Net profit fell to $2.1 billion, or $4.23 per diluted share, in the quarter ended Sept. 30, compared with net income of $2.9 billion, or $5.75 per diluted share, in the year-ago period. Analysts on average had expected earnings of $4.59 a share on sales of $68.83 billion.

Net sales increased 24% to $70.0 billion, boosted by a record Prime Day. Analysts had expected sales of $68.73 billion. 

Amazon’s cloud-computing business, AWS, posted $9 billion in sales, slightly missing analyst expectations of $9.1 billion, and operating income of $2.26 billion, 71.6% of Amazon’s total operating profit. 
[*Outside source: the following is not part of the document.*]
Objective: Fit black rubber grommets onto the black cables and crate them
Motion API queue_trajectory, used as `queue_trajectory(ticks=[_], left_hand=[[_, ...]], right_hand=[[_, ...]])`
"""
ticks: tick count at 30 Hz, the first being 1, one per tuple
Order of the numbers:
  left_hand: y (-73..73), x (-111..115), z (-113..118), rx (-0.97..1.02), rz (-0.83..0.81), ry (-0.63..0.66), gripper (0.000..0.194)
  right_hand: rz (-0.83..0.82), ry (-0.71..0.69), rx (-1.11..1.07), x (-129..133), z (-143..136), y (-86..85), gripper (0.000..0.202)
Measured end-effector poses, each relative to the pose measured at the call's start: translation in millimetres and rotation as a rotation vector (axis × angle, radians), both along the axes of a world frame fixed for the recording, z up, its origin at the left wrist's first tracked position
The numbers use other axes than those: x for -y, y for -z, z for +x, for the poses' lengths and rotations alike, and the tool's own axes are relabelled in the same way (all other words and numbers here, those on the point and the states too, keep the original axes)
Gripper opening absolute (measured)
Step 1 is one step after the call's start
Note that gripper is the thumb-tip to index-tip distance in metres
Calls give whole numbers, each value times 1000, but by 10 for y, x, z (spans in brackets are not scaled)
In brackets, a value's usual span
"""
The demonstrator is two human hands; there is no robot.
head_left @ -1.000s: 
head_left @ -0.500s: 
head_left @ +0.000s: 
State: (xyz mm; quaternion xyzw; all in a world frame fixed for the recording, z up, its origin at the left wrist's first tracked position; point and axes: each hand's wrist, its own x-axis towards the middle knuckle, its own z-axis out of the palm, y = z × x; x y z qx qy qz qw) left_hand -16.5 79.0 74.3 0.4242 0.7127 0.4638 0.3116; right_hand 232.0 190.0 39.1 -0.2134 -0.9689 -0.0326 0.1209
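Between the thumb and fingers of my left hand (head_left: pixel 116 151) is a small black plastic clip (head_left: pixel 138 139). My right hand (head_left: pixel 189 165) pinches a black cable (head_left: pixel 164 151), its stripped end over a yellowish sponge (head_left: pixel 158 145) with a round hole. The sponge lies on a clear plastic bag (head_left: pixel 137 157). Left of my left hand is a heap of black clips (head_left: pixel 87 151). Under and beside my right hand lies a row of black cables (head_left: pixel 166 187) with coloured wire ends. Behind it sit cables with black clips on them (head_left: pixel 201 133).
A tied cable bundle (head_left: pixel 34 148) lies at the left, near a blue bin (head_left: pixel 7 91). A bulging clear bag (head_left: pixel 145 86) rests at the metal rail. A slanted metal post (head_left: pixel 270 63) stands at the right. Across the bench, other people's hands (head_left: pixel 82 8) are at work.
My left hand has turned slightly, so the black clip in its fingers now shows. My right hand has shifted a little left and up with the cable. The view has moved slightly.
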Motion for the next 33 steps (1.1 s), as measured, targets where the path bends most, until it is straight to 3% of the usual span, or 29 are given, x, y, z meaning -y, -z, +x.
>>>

“This quarter was a very mixed bag for Amazon with a couple shining bright spots but also some clouds looming in the cloud business,” said eMarketer principal analyst, Andrew Lipsman. “AWS has fueled Amazon’s margin expansion of late but the continued softening in growth rates will weigh on the company’s profits if they can’t reverse the trend. At the same time, the advertising and commerce sides of the business look very strong as investments in next-day shipping, though eating into the bottom line in the near term, are paying fast dividends on the top line.”

Amazon spent more than $800 million during the quarter to expand Prime’s free one-day delivery program to more products and markets. In a statement released with earnings, Amazon founder and CEO Jeff Bezos focused on the program. 

“Customers love the transition of Prime from two days to one day — they’ve already ordered billions of items with free one-day delivery this year,” he said. “It’s a big investment, and it’s the right long-term decision for customers. And although it’s counterintuitive, the fastest delivery speeds generate the least carbon emissions because these products ship from fulfillment centers very close to the customer — it simply becomes impractical to use air or long ground routes.”

For the fourth quarter, Amazon expects net sales to be between $80.0 billion and $86.5 billion, or to grow between 11% and 20% compared with fourth quarter 2018.